Baloney. McCain has work to do, but this authentic American hero is well positioned to win both the Republican nomination and the general election.
Polls show McCain leading or tied for the lead in the crucial early voting states of Iowa, New Hampshire and South Carolina, where he already has formidable campaign organizations. And never underestimate the advantage for a candidate who has already run a grueling national campaign.
"If you administered truth serum to the other campaigns they would say in a heartbeat they would trade places with us," said senior McCain strategist John Weaver.
Does anybody really think the balloon isn't sure to burst for thrice-married front-runner Giuliani - whose son barely speaks to him, who supports taxpayer funding for abortions, who has dubious business relationships to explain, and who was seriously damaged goods in New York City until 9/11?
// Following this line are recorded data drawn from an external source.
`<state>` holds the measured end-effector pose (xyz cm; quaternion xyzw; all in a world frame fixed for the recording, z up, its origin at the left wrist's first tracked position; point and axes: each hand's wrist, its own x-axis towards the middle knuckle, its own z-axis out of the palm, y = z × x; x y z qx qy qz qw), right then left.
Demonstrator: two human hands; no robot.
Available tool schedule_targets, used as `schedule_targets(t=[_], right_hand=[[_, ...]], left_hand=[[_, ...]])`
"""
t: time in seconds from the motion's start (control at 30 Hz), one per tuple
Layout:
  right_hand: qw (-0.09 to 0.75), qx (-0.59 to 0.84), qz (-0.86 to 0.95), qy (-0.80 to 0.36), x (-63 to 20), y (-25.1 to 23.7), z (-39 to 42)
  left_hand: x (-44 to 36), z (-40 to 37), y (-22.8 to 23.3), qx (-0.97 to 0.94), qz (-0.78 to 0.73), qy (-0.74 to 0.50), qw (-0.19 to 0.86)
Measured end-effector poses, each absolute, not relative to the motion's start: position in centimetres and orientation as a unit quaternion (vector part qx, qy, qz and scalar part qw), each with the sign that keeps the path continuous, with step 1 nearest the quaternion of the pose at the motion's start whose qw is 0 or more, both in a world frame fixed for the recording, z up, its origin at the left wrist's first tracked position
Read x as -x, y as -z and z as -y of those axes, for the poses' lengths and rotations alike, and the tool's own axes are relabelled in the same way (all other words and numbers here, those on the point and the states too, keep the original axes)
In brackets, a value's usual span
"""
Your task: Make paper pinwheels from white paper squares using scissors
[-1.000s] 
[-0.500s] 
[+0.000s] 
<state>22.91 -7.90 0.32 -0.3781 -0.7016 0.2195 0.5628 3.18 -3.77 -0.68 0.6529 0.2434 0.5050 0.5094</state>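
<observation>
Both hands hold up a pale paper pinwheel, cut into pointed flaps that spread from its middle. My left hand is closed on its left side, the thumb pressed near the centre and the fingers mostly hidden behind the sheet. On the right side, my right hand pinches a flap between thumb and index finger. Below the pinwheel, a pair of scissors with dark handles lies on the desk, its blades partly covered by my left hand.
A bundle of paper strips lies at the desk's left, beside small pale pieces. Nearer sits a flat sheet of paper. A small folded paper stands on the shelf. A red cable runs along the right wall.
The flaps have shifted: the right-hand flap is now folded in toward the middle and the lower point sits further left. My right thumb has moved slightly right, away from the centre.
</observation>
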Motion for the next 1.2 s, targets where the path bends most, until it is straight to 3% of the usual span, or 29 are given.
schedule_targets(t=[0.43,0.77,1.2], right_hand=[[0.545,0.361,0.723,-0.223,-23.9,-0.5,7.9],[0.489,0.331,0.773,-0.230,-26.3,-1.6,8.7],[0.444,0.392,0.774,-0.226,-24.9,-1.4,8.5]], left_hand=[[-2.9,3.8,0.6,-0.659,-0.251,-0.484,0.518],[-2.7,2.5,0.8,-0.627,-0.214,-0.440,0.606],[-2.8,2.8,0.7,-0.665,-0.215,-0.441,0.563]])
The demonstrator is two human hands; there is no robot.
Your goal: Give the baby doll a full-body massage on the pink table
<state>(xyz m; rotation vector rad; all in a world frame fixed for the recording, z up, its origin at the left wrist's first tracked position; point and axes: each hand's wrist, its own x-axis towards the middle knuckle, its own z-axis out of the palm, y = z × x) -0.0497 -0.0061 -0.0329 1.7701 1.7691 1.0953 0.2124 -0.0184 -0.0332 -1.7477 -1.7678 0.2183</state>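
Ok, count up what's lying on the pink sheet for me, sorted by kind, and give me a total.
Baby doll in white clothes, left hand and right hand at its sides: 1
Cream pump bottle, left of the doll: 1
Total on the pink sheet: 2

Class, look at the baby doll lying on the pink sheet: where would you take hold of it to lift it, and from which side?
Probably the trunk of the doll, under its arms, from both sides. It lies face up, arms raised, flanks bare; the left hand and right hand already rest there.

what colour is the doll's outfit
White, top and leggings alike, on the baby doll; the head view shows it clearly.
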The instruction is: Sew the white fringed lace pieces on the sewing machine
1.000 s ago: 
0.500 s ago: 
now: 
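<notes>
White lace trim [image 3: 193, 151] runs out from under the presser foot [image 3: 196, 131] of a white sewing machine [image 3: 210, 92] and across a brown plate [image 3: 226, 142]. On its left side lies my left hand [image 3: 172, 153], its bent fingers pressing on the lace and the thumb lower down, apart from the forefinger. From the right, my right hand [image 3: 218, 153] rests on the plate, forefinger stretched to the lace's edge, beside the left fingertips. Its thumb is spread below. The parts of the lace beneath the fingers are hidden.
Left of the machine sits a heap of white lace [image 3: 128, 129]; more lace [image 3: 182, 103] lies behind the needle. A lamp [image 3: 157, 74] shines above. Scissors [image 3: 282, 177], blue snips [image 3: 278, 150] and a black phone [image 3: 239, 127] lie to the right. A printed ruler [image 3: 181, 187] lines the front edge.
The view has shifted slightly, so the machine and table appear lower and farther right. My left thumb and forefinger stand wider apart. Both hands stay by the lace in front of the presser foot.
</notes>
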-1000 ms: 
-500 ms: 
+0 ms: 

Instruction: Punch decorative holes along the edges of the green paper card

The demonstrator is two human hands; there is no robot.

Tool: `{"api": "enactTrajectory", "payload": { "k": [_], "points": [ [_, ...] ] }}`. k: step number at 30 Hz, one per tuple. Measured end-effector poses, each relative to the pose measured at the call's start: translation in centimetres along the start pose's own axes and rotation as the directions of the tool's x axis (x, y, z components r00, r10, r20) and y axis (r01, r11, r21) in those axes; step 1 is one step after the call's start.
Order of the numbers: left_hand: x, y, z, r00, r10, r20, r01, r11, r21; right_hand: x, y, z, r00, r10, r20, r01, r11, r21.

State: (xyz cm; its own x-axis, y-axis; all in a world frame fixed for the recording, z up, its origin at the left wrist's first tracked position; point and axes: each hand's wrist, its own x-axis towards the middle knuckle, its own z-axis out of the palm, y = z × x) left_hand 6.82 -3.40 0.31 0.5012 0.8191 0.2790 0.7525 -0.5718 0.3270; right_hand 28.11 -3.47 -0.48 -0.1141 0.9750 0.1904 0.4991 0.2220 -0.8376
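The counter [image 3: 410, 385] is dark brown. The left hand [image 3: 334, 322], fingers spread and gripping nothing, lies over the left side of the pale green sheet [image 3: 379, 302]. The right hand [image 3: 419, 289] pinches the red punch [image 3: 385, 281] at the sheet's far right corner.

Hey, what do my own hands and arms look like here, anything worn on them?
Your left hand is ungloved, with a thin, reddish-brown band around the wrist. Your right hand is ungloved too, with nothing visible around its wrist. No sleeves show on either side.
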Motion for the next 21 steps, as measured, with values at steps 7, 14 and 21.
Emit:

Or that the GOP standard-bearer for 2008 will be former Massachusetts Gov. Romney, who used to boast he'd do more for gay rights than Ted Kennedy and last week was caught in New Hampshire pandering about being a "lifelong" hunter turns out he'd hunted twice in 60 years?
"The more that people start examining where the candidates are and have been on the issues, McCain is going to stand out as the conservative. Relative to Romney or Giuliani, he is far and away the more consistent conservative," said Hayden Dempsey, a former top Jeb Bush aide helping McCain in Florida.
As much as many conservatives distrust McCain for McCain-Feingold campaign finance restrictions, for supporting guest worker options for immigrants, or merely for winning the adoration of the media in 2000, McCain is more unimpeachably conservative than any of the top-tier Republicans.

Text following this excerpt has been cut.